**Task item:**
From the data below, copy out every line in which the word "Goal" occurs.

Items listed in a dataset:

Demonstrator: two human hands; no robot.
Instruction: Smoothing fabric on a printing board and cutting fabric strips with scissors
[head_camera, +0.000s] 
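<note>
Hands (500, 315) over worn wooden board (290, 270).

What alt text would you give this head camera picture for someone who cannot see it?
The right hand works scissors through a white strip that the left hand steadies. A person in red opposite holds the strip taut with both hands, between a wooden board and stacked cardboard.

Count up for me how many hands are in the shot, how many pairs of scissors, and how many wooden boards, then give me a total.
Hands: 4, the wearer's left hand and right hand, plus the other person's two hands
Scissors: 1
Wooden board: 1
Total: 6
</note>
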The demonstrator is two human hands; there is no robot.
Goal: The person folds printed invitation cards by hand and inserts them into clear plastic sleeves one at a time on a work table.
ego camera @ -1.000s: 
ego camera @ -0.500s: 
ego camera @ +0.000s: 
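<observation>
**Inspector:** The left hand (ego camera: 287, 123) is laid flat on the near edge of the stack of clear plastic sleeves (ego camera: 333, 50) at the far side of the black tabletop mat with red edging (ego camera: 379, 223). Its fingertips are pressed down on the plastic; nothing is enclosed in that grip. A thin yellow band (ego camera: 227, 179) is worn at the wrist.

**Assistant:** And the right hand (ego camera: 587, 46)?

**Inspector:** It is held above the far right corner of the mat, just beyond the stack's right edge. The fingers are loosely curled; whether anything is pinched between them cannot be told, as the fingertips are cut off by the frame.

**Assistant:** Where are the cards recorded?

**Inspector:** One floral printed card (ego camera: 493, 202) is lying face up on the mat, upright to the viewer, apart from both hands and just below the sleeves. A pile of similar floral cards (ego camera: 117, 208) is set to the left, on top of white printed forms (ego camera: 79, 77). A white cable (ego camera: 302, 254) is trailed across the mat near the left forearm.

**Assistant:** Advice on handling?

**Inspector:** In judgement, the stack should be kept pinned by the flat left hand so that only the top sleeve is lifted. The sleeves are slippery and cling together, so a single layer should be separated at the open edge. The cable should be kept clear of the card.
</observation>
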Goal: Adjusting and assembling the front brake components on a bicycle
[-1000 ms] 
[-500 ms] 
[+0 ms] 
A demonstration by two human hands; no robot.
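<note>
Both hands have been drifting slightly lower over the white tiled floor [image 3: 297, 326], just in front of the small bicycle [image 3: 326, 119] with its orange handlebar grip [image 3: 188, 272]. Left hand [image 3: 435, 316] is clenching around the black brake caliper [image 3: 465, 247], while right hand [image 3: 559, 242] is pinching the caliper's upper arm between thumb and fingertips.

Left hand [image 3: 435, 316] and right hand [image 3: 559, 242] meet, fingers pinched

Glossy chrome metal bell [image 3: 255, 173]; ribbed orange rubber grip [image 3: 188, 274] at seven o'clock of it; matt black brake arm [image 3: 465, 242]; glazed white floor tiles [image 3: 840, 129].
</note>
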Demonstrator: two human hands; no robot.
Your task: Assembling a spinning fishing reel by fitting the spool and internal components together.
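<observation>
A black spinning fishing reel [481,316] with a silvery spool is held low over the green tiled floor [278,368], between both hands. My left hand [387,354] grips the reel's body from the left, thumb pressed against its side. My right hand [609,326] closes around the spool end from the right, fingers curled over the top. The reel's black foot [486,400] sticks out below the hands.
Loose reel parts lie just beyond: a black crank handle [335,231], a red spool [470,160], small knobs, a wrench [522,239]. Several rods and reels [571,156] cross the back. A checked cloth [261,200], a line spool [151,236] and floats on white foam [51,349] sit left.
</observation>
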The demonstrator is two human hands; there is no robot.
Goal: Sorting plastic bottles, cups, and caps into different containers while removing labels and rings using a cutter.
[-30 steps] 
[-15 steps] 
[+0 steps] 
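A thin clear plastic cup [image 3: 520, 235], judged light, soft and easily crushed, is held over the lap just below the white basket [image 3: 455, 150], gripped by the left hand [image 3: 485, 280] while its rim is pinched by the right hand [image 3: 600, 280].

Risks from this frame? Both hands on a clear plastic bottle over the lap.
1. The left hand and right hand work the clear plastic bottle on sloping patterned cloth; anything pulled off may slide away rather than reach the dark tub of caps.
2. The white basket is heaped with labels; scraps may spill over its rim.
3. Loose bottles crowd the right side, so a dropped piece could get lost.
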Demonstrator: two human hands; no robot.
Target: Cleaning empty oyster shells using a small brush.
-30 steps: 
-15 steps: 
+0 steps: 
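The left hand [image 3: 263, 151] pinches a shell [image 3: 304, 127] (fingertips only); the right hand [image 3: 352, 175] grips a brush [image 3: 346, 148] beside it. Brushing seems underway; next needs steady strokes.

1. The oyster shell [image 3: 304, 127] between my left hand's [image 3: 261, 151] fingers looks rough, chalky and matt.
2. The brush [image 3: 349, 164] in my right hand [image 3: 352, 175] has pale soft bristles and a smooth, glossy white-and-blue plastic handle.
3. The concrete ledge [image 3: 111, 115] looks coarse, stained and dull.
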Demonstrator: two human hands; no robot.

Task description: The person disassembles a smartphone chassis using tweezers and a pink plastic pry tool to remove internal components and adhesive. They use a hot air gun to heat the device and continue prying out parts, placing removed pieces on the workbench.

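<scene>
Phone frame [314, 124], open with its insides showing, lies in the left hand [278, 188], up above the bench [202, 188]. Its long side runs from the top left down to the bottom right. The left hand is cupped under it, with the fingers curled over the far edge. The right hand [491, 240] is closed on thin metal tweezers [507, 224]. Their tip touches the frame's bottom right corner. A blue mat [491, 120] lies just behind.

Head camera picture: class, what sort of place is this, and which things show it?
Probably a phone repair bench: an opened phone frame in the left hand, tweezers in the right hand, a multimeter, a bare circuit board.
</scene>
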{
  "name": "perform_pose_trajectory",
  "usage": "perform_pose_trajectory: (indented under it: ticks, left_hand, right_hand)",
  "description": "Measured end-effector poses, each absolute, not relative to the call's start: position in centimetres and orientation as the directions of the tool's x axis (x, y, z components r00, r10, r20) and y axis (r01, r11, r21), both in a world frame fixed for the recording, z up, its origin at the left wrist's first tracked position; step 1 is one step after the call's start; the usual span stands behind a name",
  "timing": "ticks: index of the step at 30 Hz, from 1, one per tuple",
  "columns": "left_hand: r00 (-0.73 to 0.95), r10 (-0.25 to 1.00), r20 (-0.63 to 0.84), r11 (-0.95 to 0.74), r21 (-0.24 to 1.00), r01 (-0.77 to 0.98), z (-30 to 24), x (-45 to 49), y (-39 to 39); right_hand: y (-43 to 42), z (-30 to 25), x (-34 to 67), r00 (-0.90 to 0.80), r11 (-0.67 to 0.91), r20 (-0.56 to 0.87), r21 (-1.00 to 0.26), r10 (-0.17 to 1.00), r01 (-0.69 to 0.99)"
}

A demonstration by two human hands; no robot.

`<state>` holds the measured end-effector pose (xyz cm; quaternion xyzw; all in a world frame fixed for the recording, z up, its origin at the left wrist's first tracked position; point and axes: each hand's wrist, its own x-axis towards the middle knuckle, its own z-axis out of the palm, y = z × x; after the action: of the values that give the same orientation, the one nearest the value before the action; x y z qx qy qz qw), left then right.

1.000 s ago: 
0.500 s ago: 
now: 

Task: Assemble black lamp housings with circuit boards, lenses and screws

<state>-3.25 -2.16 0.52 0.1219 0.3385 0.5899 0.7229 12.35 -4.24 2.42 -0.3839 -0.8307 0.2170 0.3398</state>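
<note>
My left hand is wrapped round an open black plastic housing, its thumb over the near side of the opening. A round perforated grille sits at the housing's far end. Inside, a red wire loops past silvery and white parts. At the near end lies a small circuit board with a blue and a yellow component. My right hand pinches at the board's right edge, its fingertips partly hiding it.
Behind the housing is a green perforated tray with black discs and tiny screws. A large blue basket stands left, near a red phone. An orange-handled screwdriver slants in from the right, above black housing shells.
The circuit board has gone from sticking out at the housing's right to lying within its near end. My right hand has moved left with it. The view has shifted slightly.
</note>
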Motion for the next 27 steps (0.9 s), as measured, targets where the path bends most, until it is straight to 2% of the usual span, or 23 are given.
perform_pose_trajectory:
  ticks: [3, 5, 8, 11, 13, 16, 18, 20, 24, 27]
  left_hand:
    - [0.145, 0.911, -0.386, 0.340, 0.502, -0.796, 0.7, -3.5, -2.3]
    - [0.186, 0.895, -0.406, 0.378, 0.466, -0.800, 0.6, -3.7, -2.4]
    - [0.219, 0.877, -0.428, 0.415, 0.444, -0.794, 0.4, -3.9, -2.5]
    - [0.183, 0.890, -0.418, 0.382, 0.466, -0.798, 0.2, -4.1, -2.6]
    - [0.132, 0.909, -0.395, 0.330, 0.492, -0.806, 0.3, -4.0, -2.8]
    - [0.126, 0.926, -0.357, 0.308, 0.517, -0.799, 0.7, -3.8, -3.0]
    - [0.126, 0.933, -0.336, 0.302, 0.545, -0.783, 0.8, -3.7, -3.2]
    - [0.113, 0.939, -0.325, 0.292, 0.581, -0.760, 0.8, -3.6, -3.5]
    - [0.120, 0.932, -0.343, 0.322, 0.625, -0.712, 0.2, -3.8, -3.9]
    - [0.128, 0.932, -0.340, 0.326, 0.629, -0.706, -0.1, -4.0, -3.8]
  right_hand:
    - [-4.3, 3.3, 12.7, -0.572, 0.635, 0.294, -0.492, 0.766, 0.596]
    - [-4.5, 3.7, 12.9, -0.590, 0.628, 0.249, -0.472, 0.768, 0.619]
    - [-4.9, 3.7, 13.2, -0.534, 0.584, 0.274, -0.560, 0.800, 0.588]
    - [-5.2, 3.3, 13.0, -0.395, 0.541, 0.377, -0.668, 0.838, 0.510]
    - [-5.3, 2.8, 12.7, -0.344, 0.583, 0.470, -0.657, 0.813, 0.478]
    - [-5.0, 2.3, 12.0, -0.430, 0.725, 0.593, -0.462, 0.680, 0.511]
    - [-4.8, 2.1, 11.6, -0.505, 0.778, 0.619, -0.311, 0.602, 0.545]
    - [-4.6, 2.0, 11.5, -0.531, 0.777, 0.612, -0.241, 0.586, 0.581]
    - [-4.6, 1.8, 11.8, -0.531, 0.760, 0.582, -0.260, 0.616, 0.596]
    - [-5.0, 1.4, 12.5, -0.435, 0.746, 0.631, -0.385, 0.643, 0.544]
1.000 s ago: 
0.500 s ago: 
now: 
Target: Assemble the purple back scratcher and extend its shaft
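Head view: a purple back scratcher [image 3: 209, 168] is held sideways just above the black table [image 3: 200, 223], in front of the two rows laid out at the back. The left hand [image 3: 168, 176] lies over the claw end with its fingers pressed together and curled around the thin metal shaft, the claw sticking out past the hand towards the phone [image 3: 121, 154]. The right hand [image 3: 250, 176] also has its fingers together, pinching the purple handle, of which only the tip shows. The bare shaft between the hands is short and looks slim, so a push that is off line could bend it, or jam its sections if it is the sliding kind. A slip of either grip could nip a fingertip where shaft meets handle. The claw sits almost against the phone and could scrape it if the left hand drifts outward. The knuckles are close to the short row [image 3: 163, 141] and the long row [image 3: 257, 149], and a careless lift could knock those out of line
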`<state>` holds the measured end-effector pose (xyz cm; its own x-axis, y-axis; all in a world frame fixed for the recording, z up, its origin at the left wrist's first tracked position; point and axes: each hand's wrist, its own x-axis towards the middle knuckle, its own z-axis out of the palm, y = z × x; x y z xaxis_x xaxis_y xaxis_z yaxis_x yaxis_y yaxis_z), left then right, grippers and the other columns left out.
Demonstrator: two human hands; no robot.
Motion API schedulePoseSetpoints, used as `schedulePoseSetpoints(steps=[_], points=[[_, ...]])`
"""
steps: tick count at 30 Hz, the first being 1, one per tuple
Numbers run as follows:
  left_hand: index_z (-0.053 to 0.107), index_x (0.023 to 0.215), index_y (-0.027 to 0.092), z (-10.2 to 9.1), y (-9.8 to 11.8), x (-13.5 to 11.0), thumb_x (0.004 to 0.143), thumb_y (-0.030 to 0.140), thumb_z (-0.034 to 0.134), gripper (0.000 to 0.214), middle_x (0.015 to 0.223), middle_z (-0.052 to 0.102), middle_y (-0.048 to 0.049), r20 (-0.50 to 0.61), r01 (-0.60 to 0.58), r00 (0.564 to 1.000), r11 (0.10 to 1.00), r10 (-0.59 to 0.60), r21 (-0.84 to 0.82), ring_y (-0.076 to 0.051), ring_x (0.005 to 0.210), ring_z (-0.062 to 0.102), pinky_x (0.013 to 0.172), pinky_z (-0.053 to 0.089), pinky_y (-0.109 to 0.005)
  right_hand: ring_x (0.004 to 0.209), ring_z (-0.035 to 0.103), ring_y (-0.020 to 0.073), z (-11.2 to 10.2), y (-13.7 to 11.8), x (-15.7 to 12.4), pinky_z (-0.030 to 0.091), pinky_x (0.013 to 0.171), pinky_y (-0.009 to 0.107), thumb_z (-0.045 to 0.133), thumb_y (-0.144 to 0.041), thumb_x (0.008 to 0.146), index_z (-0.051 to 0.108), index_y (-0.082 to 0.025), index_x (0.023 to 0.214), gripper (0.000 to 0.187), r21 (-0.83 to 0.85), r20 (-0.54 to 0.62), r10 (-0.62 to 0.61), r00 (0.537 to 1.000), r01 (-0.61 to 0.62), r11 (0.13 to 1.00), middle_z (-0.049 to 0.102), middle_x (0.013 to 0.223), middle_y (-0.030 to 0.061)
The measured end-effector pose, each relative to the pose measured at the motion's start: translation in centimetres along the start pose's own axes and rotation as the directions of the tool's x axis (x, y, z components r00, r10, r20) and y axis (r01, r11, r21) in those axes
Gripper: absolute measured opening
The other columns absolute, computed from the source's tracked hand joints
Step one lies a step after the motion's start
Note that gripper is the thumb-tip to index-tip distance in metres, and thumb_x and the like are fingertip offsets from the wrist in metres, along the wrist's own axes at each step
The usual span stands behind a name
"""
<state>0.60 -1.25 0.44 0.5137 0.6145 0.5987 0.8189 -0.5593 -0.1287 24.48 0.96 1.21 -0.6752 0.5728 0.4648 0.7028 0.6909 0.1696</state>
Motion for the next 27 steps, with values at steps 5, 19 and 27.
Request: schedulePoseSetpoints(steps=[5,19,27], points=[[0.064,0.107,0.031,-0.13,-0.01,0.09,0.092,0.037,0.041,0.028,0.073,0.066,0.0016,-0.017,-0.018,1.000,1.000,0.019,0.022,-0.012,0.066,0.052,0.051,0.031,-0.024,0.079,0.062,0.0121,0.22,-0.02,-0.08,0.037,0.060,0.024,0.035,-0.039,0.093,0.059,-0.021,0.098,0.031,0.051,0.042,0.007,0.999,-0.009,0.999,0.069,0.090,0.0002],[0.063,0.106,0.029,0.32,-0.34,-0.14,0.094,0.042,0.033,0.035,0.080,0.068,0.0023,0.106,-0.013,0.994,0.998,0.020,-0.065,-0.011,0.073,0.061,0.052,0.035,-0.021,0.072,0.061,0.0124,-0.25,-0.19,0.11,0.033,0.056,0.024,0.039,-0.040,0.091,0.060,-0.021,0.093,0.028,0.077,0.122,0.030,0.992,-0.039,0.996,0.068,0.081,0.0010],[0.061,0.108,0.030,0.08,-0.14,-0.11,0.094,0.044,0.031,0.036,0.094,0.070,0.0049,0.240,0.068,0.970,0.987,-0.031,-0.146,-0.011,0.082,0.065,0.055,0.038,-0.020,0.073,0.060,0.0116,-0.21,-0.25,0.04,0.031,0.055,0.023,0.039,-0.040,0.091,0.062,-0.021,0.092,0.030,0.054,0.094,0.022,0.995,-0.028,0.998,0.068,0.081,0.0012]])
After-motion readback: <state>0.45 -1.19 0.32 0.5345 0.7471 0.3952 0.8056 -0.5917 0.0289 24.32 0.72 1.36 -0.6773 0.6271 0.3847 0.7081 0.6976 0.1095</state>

**Response to the exercise:**
Goal: The person folds printed invitation cards by hand and inserts them into clear plastic sleeves one at a time on a work table.
Goal: Adjusting and assembling the front brake components on a bicycle
Goal: Sorting plastic bottles, cups, and caps into different containers while removing labels and rings using a cutter.

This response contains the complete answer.